▶ _Exercise details_
Write out, word for word, the first line of the data below and every line after it through the one containing "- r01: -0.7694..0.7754".

▶ _Data provided_
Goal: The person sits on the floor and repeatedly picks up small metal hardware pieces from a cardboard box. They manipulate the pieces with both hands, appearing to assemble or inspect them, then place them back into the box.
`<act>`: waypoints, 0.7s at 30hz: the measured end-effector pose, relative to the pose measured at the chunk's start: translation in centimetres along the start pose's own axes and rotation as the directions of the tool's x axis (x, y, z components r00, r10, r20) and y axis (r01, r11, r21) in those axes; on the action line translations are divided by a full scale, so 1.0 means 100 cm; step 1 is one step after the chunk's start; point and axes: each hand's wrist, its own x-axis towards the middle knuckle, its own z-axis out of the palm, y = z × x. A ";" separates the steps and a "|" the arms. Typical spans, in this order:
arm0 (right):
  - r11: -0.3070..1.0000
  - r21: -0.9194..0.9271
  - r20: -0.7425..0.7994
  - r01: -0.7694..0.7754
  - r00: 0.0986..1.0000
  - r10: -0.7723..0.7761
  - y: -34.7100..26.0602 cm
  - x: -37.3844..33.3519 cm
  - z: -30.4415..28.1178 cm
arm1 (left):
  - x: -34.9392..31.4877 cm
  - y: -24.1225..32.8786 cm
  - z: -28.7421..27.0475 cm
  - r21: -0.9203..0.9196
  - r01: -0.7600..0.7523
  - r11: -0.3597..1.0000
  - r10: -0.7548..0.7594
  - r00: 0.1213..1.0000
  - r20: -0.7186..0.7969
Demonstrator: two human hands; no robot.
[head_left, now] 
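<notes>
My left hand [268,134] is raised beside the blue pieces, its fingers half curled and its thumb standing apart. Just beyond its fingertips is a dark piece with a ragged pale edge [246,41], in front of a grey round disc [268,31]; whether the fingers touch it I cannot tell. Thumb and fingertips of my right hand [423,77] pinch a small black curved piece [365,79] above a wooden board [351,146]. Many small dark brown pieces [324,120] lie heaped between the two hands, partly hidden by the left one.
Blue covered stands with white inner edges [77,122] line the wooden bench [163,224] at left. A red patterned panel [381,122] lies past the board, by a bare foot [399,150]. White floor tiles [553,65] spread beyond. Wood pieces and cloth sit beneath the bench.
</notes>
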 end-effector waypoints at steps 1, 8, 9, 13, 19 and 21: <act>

▶ _Answer section_
Goal: The person sits on the floor and repeatedly picks up small metal hardware pieces from a cardboard box. They manipulate the pieces with both hands, appearing to assemble or inspect them, then place them back into the box.
`<act>`: waypoints, 0.7s at 30hz: the measured end-effector pose, relative to the pose measured at the chunk's start: translation in centimetres along the start pose's own axes and rotation as the directions of the tool's x axis (x, y, z components r00, r10, r20) and y axis (r01, r11, r21) in those axes; on the action line translations are divided by a full scale, so 1.0 means 100 cm; step 1 is one step after the chunk's start; point and axes: each hand's wrist, its own x-axis towards the middle knuckle, its own z-axis out of the palm, y = z × x. A ";" separates the steps and a "|" the arms. Typical spans, in this order:
arm0 (right):
  - r11: -0.3070..1.0000
  - r21: -0.9194..0.9271
  - r20: -0.7425..0.7994
  - r01: -0.7694..0.7754

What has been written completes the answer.